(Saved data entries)
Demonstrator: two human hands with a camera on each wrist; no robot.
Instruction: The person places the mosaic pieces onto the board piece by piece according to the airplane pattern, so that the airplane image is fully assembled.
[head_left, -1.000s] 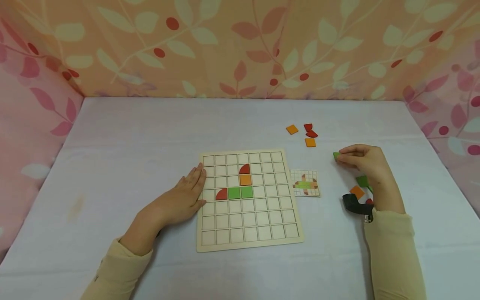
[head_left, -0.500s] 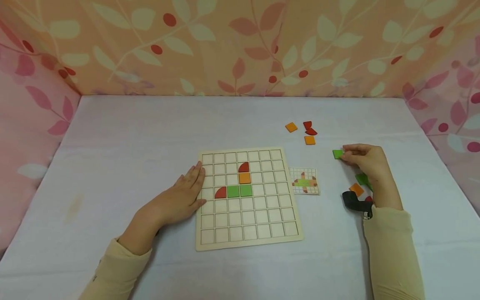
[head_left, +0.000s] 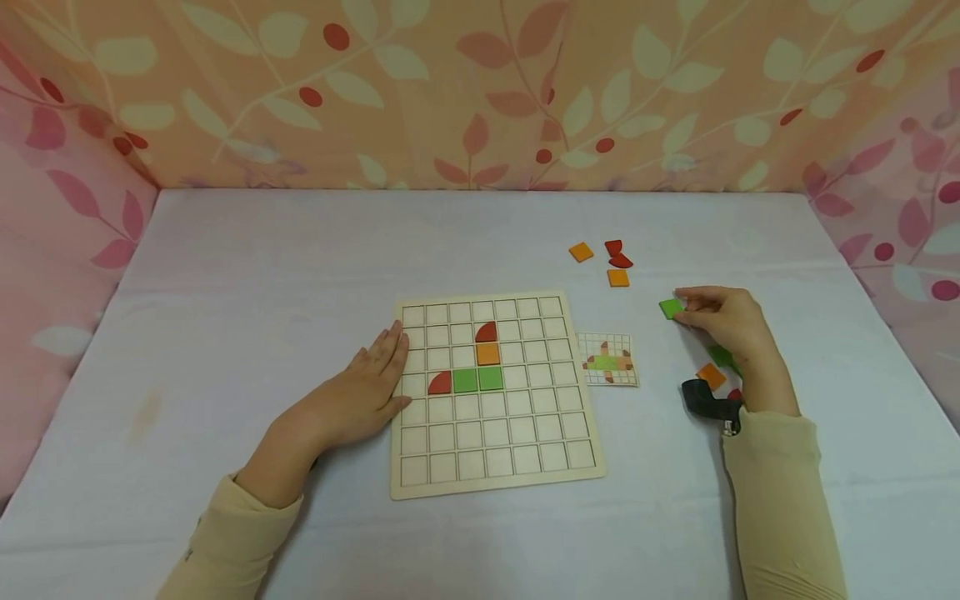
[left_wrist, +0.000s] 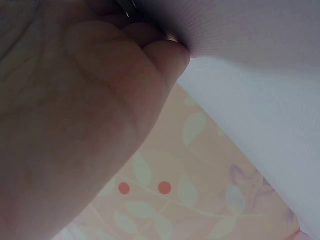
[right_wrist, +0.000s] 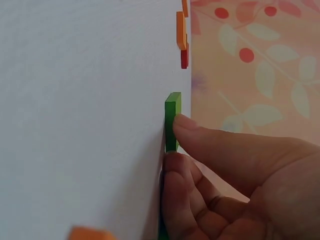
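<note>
My right hand (head_left: 723, 321) pinches a green square tile (head_left: 671, 309) close over the table, right of the board. In the right wrist view the thumb lies on the face of this green tile (right_wrist: 172, 122), with curled fingers at its lower edge. My left hand (head_left: 360, 392) rests with straight fingers along the left edge of the wooden grid board (head_left: 498, 485). On the board sit a red quarter-circle (head_left: 487, 332) above an orange square (head_left: 488, 354). Below them, another red quarter-circle (head_left: 440, 383) lies in a row with two green squares (head_left: 477, 379).
A small pattern card (head_left: 609, 360) lies against the board's right edge. Loose orange tiles (head_left: 581, 252) and red quarter-circles (head_left: 620, 261) lie behind. Another orange tile (head_left: 711, 377) and green piece (head_left: 722, 356) are by the right wrist, next to its black camera mount (head_left: 708, 402).
More of the green tile now shows at my right fingertips. Over the last half second the right hand has shifted slightly left with it. My left hand stays on the board's edge.
</note>
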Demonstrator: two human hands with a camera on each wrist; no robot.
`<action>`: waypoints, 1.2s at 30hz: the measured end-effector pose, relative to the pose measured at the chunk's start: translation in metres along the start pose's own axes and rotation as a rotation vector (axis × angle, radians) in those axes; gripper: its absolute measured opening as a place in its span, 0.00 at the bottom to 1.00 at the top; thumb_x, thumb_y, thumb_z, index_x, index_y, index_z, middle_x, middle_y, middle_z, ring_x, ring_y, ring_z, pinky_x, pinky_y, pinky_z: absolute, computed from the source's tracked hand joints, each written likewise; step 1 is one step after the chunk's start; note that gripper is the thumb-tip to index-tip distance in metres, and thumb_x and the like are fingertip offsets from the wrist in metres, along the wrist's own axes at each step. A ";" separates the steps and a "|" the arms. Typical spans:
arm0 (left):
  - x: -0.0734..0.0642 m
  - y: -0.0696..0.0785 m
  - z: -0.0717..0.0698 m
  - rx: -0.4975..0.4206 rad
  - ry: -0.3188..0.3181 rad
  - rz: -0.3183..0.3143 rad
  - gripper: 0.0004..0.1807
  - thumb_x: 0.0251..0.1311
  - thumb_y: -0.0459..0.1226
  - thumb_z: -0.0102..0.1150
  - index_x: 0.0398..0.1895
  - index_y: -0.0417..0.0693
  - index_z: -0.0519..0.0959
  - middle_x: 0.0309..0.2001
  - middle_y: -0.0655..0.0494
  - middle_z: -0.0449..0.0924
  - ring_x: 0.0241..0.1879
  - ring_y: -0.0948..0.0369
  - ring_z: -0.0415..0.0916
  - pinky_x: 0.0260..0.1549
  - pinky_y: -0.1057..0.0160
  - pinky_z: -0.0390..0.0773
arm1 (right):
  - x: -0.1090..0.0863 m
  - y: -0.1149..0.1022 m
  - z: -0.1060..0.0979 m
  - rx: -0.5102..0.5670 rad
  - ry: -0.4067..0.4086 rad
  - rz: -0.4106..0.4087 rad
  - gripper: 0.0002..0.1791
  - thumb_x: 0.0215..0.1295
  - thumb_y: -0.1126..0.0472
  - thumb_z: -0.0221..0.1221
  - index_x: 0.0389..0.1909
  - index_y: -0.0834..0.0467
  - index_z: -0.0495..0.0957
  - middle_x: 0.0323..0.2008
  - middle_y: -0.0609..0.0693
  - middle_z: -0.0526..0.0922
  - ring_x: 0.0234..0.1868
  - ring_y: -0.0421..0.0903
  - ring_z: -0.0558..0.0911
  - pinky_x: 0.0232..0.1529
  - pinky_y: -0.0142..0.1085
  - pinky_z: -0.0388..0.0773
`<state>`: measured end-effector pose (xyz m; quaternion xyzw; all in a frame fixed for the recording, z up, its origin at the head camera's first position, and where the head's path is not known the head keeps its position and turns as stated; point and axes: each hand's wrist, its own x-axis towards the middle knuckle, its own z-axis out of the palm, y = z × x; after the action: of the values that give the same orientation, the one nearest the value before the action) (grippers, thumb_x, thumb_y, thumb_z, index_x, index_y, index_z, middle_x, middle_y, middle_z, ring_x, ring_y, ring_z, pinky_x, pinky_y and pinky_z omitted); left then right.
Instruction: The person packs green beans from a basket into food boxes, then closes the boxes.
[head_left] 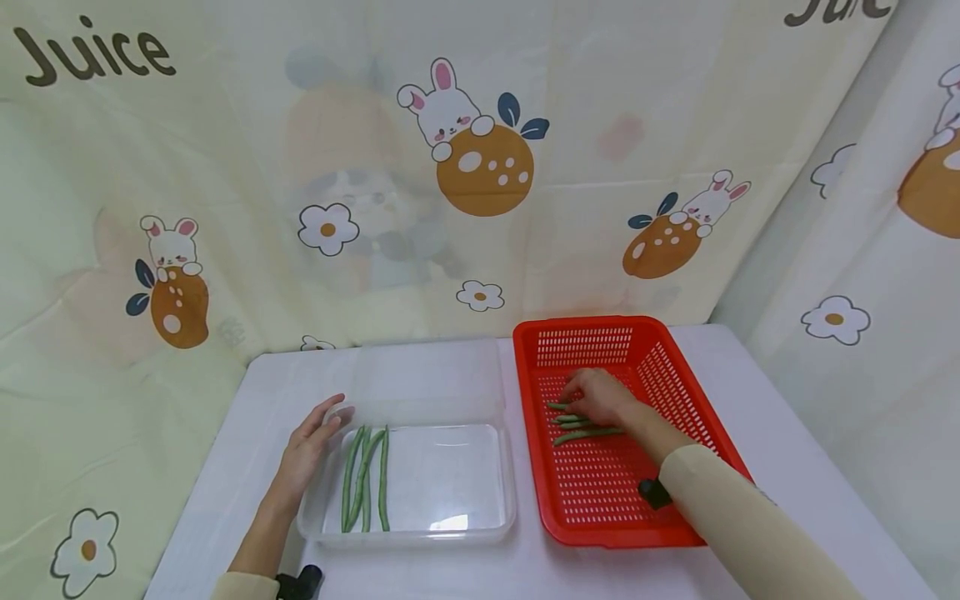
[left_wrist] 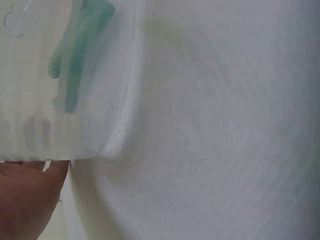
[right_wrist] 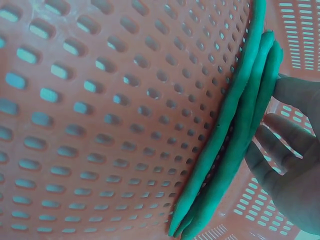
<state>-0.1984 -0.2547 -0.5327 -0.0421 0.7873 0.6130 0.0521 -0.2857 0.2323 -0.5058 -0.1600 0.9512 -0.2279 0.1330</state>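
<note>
A clear plastic box (head_left: pixel 450 537) stands on the white table with several green beans (head_left: pixel 384 479) lying along its left side. My left hand (head_left: pixel 303 450) rests against the box's back-left corner, fingers extended; the left wrist view shows its fingers (left_wrist: pixel 31 170) passing behind the translucent wall. Inside the red basket (head_left: pixel 543 500), my right hand (head_left: pixel 600 396) reaches down over more green beans (head_left: pixel 581 435). In the right wrist view its slightly bent fingers (right_wrist: pixel 270 172) are at the far side of the beans (right_wrist: pixel 235 130). The beans hide the fingertips, so any pinch there cannot be seen.
The basket stands right of the box, with a narrow strip of white tabletop (head_left: pixel 528 567) between them. A printed curtain (head_left: pixel 465 250) hangs behind the table, and another (head_left: pixel 855 400) borders it on the right.
</note>
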 end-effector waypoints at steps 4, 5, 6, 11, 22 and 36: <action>0.000 0.000 0.001 0.000 0.001 0.005 0.28 0.83 0.49 0.41 0.80 0.56 0.61 0.76 0.46 0.69 0.81 0.47 0.56 0.79 0.33 0.40 | 0.000 0.002 -0.001 -0.013 0.023 -0.015 0.08 0.69 0.63 0.66 0.44 0.54 0.91 0.55 0.57 0.86 0.54 0.55 0.82 0.58 0.53 0.80; 0.000 0.001 0.001 0.000 0.000 0.007 0.28 0.83 0.49 0.41 0.80 0.56 0.61 0.76 0.46 0.69 0.81 0.47 0.56 0.79 0.33 0.40 | 0.000 0.002 -0.001 -0.010 0.031 -0.012 0.08 0.69 0.63 0.65 0.44 0.54 0.91 0.52 0.55 0.87 0.49 0.52 0.82 0.54 0.49 0.82; 0.000 0.001 0.001 0.000 0.000 0.009 0.28 0.83 0.49 0.41 0.80 0.56 0.61 0.76 0.46 0.69 0.81 0.47 0.56 0.79 0.33 0.40 | -0.001 0.002 -0.002 -0.002 0.039 -0.009 0.08 0.69 0.63 0.65 0.44 0.54 0.91 0.49 0.54 0.88 0.46 0.51 0.82 0.49 0.47 0.82; 0.000 0.001 0.001 0.002 -0.002 0.007 0.28 0.83 0.49 0.41 0.81 0.56 0.61 0.76 0.46 0.69 0.81 0.47 0.55 0.79 0.33 0.40 | -0.001 0.003 -0.004 0.084 0.073 0.011 0.10 0.73 0.61 0.63 0.50 0.54 0.90 0.42 0.50 0.89 0.39 0.47 0.80 0.40 0.38 0.78; 0.000 -0.001 0.000 -0.004 -0.005 -0.002 0.28 0.83 0.49 0.41 0.81 0.56 0.61 0.76 0.46 0.68 0.81 0.47 0.55 0.79 0.34 0.40 | 0.004 -0.003 -0.008 0.162 0.300 -0.007 0.15 0.75 0.60 0.61 0.59 0.53 0.86 0.52 0.52 0.89 0.42 0.48 0.81 0.34 0.35 0.77; 0.000 0.000 0.000 -0.012 -0.011 0.006 0.28 0.83 0.48 0.41 0.81 0.56 0.60 0.76 0.46 0.68 0.81 0.46 0.56 0.79 0.34 0.41 | 0.006 -0.028 -0.028 0.234 0.465 -0.127 0.20 0.77 0.62 0.59 0.67 0.56 0.78 0.51 0.56 0.88 0.41 0.50 0.80 0.41 0.40 0.81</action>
<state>-0.1983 -0.2544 -0.5327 -0.0365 0.7835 0.6179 0.0545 -0.2939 0.2177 -0.4692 -0.1464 0.9113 -0.3750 -0.0862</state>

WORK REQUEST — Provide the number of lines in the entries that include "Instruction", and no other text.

TASK OUTPUT — 2